Task to complete> Please copy each line of the listing that includes the string "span".

Dataset excerpt>
_ _ _ _

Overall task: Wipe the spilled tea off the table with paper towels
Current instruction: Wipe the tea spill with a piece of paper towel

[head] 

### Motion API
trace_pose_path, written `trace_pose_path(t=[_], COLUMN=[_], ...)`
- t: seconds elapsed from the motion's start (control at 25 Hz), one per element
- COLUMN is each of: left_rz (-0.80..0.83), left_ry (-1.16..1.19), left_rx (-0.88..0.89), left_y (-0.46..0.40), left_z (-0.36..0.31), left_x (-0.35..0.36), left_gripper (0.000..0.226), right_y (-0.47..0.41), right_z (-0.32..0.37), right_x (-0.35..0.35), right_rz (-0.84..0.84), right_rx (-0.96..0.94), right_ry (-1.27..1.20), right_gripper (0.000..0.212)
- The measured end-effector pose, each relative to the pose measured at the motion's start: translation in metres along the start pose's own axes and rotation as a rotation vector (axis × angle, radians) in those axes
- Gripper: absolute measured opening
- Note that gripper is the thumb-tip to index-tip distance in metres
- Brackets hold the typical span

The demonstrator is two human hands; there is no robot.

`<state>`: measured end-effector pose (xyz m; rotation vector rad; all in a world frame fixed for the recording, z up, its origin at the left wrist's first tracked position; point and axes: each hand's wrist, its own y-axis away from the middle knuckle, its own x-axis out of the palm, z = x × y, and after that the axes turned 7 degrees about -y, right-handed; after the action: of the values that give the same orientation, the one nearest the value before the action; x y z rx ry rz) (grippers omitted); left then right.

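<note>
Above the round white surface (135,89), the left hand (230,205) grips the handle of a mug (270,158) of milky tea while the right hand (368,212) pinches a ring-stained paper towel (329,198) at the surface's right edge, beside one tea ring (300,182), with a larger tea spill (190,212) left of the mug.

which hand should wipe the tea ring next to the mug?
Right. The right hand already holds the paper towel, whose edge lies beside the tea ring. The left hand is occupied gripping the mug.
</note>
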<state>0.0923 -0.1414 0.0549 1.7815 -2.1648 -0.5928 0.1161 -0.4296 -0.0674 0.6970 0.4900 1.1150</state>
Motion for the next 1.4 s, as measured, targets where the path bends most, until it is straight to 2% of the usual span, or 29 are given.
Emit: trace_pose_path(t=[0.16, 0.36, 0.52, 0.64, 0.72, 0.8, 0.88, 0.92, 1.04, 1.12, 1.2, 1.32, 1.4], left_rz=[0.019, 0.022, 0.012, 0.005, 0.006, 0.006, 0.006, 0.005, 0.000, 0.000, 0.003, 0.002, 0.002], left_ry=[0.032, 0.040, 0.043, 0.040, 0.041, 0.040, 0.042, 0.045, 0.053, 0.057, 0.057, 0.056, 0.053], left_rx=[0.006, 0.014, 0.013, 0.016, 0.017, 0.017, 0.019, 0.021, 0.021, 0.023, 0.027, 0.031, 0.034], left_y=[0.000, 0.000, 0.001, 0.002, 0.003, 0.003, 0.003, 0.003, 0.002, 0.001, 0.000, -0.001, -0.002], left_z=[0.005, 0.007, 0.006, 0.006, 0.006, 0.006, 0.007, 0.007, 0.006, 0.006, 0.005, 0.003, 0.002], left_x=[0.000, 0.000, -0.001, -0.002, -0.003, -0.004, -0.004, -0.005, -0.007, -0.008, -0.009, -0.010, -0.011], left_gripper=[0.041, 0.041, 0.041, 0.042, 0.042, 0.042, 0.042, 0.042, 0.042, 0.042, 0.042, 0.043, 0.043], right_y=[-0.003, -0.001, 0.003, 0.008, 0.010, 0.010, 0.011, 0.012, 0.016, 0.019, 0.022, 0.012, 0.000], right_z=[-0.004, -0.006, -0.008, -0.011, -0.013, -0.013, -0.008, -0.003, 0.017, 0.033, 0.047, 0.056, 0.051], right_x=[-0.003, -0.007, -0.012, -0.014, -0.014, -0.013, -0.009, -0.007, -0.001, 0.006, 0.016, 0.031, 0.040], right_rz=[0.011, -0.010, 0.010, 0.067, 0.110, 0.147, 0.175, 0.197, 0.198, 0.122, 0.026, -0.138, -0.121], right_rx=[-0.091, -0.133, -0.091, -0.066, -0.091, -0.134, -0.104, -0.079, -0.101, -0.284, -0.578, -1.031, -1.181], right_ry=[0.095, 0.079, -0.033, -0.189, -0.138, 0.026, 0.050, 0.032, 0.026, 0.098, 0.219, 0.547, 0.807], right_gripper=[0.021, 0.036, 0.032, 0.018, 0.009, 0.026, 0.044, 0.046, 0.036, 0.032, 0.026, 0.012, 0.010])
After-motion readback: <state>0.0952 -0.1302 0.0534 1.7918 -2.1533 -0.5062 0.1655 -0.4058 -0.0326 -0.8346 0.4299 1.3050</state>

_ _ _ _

Exercise solution>
- Brackets hold the typical span
Motion for the next 1.4 s, as measured, targets where the path bends most, until it is straight to 2% of the usual span, or 29 are given.

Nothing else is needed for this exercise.